And I know—the people around us populate our dreams. Except that, no one else that I know is there. Just Sam. And it doesn't make sense. Sam has to be involved in whatever this is.
She has to.
And, it's like—I know that Sam doesn't tell me stuff. Obviously. She's a girl, and she's going through some stuff. We both are.
But it's never been like this before.
Maybe I've been avoiding her. And I can't do anything about that, not now, but I can do this:
I can talk to Anthony. And maybe I've been avoiding him. Maybe I've been avoiding the conversation I need to have with him—because I know that he knows more than he's letting on.
I mean, there was the whole thing with his phone. And other things, too, things I can't quite remember but he was protecting me, wasn't he? And I walked in on him—arguing—with someone. I don't know who, but it was—
There was something, and Anthony knows it, and he wasn't supposed to interfere. Someone had told him he wasn't supposed to interfere.
Interfere with what?
I need answers. Sam needs answers. And Anthony needs to stop lying to us.
Of course, I can't find him anywhere, and finally Jordan, who's eating some horrible smoothie concoction in the kitchen, tells me that Anthony left for school this morning and hasn't been back yet.
I try his phone, and get the answering machine. Okay. So, he's off the radar somewhere, but I send him a text asking to meet up anyway.
I can't shake the feeling that something important is happening, that whatever Sam and Anthony are hiding from me is going down right now, while I'm sitting here doing nothing.
While I'm sitting here alone.
It's just past five, and we're in that awkward lull where school is over but it's too early for dinner. The common room is packed, and it's far too claustrophobic to hang out there for any period of time.

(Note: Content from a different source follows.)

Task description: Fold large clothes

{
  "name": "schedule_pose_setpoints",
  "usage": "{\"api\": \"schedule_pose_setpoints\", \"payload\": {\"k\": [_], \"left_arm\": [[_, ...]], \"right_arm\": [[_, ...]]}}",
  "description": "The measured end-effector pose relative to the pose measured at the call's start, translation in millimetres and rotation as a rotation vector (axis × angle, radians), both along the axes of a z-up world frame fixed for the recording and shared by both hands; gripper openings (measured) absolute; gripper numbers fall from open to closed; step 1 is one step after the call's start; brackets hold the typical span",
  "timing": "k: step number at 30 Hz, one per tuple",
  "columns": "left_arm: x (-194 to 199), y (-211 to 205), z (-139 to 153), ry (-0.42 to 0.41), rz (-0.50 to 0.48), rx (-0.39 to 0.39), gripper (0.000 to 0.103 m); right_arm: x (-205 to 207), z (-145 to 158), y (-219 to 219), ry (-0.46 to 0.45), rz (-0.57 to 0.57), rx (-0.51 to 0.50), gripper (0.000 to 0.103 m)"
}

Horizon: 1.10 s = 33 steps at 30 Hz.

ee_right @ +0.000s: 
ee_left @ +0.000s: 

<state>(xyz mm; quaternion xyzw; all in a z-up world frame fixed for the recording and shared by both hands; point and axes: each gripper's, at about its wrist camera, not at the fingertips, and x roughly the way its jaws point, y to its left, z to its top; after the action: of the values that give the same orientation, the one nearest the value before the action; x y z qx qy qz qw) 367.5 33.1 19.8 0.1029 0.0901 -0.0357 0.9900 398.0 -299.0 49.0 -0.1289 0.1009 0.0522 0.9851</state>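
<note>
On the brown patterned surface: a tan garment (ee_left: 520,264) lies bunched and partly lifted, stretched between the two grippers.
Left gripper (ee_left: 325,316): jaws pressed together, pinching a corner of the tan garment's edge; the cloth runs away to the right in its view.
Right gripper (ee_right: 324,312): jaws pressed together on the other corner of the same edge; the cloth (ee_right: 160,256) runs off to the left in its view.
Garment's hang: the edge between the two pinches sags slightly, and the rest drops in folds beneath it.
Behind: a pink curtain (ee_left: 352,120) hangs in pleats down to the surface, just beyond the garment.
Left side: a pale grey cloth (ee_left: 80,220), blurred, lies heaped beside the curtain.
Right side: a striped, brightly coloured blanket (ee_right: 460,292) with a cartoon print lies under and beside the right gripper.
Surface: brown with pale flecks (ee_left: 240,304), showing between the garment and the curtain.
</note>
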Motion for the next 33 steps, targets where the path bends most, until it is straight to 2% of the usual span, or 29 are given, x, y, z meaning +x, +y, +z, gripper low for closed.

I'm feeling anxious and jittery and I know I need to calm down, I know I need to breathe, but everything's just really overwhelming right now and I don't know what to do.
YOU ARE READING
Interconnected
Science Fiction*Watty's 2021 Shortlist* Samantha Roberts and Ben Evans have one thing in common - they both attend Sir Robertson's School for the Gifted, an elite boarding school for the children of the world's wealthiest. Both scholarship students, they gravitate...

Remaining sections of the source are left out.